_Aim of the exercise_
Go through the entries below and return every line that contains "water".
══════
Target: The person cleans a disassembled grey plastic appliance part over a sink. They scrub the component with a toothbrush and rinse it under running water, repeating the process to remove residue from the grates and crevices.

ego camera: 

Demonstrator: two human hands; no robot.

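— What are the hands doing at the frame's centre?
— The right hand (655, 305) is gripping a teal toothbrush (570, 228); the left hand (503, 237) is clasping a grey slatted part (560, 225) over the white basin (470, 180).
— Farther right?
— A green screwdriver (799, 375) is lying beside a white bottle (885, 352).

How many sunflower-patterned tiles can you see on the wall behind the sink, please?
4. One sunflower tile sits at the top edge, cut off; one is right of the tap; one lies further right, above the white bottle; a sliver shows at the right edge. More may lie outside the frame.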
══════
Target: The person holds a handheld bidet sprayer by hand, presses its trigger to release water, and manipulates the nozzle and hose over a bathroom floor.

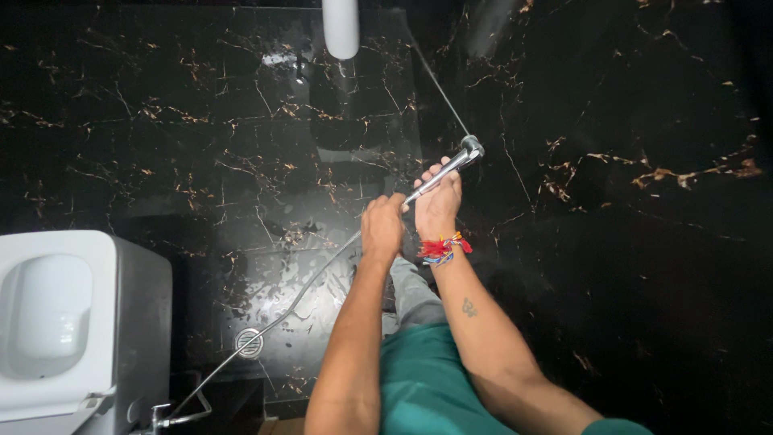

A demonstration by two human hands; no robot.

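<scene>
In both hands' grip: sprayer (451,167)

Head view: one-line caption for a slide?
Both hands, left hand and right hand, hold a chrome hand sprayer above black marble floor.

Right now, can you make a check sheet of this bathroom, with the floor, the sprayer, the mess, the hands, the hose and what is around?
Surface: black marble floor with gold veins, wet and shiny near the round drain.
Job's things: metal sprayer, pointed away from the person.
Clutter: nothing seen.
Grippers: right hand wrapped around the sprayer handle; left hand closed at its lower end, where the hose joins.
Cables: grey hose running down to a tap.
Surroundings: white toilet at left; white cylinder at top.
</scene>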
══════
_Exercise solution_
Target: The person cleans a disassembled grey plastic appliance part over a sink. They scrub the component with a toothbrush and rinse it under running water, repeating the process to remove residue from the grates and crevices.
Target: The person holds a handheld bidet sprayer by hand, presses its trigger to release water, and manipulates the nozzle and hose over a bathroom floor.

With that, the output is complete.